Records from a collection:
↓
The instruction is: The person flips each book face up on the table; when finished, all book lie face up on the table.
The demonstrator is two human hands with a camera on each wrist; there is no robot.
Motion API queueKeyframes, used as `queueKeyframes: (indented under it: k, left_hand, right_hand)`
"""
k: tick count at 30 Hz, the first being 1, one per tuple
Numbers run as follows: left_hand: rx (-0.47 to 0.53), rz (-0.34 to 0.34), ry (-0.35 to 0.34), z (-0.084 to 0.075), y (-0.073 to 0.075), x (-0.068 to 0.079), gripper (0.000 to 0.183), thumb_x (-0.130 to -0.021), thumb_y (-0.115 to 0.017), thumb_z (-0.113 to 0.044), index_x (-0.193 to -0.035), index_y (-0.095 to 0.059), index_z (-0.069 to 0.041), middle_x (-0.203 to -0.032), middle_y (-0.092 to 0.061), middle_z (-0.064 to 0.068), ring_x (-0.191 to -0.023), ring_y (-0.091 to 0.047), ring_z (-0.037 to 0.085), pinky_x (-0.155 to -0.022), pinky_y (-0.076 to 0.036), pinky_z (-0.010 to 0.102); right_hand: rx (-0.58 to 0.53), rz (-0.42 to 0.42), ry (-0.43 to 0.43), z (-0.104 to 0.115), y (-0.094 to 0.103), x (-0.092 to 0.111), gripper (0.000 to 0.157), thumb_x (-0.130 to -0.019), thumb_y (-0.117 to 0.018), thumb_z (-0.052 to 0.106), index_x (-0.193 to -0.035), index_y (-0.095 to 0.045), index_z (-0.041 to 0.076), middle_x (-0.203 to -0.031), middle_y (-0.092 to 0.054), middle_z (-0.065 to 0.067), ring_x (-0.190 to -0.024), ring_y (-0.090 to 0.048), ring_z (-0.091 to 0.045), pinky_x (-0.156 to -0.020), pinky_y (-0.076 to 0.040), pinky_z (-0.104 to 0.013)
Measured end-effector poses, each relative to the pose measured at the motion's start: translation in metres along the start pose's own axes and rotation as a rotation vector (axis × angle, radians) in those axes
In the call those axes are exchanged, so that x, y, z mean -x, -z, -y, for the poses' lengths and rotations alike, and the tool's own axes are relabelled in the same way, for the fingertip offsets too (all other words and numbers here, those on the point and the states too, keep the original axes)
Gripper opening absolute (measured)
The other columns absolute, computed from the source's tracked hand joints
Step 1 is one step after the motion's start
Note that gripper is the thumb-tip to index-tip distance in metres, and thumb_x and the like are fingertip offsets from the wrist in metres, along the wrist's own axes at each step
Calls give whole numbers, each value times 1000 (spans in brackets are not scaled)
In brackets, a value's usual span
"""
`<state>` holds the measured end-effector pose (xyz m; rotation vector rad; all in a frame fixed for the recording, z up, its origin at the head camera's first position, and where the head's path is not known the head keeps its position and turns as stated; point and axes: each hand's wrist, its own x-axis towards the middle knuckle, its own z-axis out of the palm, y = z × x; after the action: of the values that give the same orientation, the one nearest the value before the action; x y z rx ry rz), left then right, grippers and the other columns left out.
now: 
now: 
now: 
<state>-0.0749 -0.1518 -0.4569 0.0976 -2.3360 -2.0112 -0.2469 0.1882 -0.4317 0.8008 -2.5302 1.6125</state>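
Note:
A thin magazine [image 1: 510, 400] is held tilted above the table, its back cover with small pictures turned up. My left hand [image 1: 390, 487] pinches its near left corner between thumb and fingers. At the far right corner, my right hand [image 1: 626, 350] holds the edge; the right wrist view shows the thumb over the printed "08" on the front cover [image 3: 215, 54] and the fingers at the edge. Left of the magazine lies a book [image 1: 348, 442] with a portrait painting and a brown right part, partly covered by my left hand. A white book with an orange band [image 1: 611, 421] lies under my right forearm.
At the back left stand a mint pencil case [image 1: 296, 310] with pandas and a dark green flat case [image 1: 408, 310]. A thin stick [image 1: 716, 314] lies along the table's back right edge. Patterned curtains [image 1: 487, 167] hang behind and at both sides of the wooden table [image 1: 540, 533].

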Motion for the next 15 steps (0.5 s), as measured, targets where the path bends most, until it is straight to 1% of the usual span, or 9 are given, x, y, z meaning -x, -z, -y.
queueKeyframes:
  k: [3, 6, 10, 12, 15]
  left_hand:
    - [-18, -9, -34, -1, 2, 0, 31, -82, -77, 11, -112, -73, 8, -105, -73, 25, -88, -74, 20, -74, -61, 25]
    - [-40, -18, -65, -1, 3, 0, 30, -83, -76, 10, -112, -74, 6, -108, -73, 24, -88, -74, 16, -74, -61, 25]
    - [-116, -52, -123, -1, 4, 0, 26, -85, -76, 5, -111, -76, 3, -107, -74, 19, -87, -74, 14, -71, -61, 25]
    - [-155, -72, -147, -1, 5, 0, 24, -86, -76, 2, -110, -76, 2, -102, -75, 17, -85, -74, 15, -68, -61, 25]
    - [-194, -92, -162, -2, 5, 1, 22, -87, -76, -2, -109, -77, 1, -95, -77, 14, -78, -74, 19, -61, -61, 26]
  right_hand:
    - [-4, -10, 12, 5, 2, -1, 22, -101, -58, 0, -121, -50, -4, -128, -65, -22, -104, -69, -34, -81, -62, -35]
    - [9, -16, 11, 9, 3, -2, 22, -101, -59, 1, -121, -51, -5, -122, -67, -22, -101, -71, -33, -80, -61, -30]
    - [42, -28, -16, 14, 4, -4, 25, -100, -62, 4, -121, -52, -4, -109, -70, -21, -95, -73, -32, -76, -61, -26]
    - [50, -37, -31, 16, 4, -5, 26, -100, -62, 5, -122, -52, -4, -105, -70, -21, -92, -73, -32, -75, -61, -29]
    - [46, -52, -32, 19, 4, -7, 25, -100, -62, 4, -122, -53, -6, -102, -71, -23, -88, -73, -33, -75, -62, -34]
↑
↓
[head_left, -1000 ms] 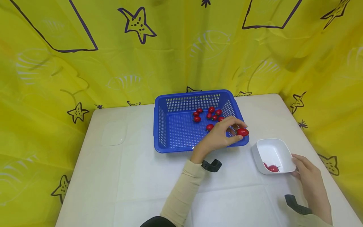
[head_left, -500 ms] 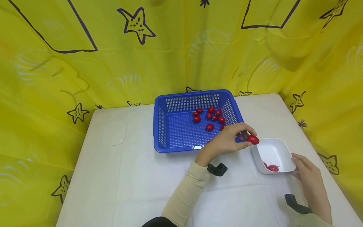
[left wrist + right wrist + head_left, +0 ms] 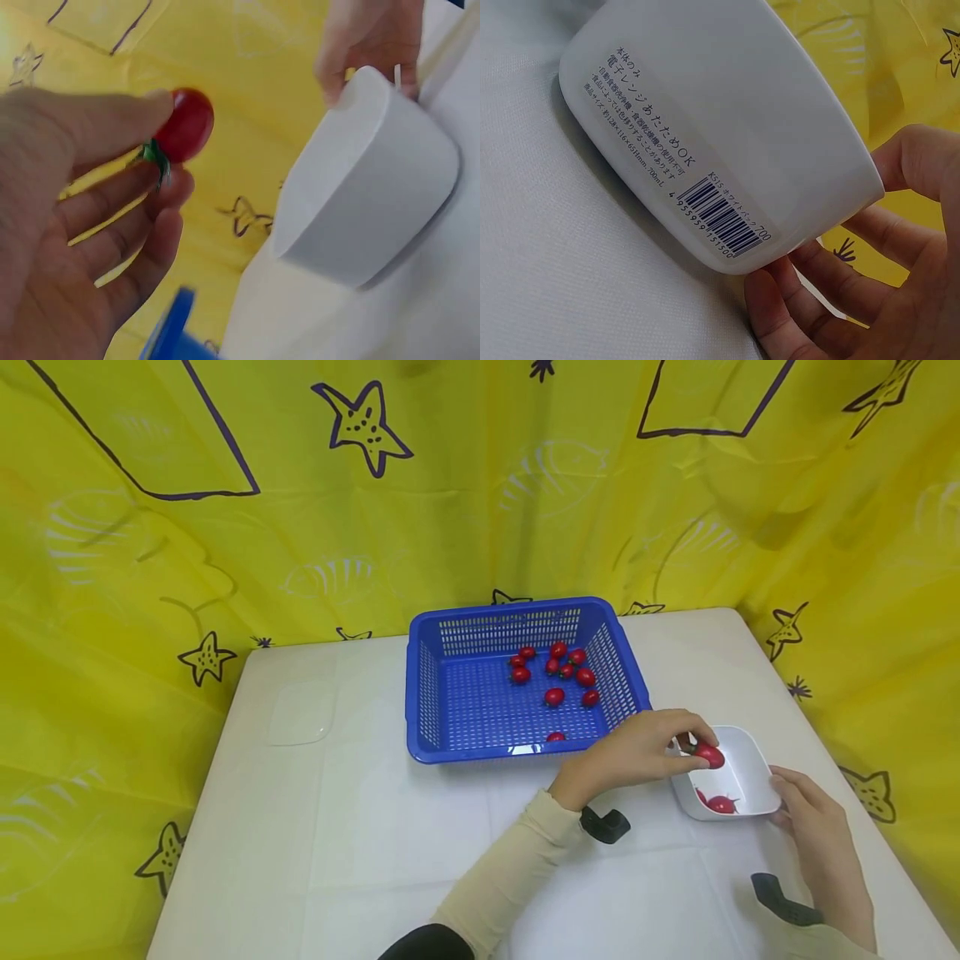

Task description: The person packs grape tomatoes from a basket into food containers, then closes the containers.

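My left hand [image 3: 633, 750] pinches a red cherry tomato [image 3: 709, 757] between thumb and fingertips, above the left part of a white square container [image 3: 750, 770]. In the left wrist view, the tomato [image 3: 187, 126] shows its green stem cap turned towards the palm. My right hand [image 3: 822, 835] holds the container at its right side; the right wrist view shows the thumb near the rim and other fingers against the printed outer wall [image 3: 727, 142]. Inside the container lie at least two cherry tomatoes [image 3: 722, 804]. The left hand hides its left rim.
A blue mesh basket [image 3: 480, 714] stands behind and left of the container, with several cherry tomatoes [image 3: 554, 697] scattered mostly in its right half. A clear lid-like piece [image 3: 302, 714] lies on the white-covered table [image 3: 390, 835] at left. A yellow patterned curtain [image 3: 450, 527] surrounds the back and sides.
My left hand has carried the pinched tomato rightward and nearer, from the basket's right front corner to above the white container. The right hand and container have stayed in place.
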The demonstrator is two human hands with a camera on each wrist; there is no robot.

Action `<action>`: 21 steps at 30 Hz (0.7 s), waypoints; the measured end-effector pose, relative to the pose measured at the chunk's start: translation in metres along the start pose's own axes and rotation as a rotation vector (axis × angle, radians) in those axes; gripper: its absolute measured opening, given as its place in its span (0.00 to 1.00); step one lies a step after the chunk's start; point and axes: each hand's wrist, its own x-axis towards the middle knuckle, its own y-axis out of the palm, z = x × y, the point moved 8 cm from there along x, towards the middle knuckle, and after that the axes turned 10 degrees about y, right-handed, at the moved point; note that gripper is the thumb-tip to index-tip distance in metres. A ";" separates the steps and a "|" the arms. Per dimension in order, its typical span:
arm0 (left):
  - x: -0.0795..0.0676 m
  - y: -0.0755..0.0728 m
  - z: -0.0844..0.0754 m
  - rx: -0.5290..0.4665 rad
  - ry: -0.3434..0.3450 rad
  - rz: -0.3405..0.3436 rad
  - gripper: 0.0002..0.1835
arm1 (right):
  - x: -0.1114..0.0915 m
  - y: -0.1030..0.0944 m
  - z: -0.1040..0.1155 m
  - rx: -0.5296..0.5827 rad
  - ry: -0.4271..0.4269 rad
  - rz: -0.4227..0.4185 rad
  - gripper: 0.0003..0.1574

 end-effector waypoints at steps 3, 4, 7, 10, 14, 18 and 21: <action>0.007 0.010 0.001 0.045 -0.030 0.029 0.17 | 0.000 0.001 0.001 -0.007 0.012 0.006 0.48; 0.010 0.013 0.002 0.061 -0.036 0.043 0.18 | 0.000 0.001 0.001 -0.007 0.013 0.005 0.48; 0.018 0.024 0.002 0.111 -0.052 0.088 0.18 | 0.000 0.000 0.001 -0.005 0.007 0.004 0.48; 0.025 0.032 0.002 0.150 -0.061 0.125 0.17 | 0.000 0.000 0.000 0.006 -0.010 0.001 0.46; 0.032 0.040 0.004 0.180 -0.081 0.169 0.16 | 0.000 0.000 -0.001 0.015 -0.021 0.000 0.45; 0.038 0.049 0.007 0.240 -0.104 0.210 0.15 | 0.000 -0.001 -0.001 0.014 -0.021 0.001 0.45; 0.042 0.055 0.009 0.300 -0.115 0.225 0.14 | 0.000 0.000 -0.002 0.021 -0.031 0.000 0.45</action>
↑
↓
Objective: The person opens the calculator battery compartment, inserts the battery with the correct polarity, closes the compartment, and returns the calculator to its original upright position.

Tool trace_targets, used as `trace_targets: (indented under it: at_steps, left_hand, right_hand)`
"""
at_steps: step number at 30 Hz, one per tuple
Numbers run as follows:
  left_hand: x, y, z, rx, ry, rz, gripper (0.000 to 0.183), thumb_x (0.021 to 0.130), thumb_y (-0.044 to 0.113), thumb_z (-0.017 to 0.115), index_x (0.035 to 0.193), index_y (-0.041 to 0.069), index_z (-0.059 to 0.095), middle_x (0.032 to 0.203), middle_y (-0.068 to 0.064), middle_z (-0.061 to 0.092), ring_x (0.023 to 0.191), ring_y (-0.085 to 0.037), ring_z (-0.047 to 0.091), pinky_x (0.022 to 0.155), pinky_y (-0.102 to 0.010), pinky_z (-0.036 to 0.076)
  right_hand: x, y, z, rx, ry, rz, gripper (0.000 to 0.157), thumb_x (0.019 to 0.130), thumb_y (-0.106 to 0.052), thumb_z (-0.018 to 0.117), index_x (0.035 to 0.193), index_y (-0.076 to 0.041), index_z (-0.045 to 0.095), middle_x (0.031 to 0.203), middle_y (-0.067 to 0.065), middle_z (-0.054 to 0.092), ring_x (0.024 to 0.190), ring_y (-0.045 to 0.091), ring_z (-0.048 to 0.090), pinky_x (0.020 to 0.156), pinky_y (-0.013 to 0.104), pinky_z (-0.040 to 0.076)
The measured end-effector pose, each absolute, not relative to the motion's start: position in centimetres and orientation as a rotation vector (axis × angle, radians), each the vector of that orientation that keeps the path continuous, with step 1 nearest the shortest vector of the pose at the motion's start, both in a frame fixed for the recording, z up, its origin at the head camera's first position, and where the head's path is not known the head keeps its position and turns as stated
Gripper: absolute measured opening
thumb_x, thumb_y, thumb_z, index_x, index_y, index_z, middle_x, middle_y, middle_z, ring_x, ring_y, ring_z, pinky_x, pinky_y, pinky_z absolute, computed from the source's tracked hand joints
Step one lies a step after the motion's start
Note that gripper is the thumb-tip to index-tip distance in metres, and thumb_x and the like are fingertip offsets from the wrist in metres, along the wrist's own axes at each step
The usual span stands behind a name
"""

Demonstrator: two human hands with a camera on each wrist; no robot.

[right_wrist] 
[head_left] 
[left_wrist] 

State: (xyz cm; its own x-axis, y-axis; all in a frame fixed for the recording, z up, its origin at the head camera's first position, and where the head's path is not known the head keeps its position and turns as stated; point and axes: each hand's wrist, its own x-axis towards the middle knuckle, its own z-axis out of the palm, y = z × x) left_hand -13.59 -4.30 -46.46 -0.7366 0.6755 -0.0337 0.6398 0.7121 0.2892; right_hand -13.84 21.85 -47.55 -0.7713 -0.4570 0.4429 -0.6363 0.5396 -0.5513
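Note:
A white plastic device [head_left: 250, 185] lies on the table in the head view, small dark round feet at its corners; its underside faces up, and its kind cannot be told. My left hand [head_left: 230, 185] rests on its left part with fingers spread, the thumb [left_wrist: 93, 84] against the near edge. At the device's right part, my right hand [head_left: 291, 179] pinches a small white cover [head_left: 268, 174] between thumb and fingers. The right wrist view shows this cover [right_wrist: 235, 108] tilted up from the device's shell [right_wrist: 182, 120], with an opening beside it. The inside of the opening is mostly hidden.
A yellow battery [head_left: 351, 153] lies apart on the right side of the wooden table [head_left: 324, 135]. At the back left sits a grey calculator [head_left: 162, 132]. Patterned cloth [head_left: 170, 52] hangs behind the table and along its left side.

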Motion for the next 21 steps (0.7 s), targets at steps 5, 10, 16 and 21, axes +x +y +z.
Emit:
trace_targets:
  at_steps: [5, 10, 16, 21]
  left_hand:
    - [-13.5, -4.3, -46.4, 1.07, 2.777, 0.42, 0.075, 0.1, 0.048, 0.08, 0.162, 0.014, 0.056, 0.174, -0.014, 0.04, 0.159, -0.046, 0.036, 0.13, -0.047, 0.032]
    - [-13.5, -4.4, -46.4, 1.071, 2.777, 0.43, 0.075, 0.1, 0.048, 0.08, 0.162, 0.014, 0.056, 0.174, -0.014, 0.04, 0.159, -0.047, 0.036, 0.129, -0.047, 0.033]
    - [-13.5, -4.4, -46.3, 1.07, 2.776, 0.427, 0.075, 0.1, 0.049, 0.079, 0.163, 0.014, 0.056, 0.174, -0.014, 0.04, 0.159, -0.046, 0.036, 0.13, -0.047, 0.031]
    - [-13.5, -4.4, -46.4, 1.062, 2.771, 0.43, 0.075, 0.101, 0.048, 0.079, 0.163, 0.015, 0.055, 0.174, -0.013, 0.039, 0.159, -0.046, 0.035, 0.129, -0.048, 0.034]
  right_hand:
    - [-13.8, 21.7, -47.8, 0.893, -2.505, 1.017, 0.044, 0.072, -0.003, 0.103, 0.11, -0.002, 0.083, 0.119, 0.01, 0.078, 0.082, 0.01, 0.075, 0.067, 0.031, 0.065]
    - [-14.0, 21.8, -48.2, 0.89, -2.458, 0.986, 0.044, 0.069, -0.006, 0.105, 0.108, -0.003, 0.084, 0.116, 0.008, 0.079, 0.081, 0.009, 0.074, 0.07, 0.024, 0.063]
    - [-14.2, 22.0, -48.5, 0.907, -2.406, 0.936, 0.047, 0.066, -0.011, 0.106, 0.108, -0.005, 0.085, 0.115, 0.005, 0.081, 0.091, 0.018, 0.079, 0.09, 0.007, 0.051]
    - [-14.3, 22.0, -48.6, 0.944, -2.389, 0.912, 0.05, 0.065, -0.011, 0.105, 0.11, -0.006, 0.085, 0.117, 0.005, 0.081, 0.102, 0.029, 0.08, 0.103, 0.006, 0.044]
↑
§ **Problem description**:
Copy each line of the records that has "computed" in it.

§ **Answer for the task**:
The other columns absolute, computed from the source's tracked hand joints
thumb_x, thumb_y, thumb_z, index_x, index_y, index_z, middle_x, middle_y, middle_z, ring_x, ring_y, ring_z, pinky_x, pinky_y, pinky_z absolute, computed from the source's tracked hand joints

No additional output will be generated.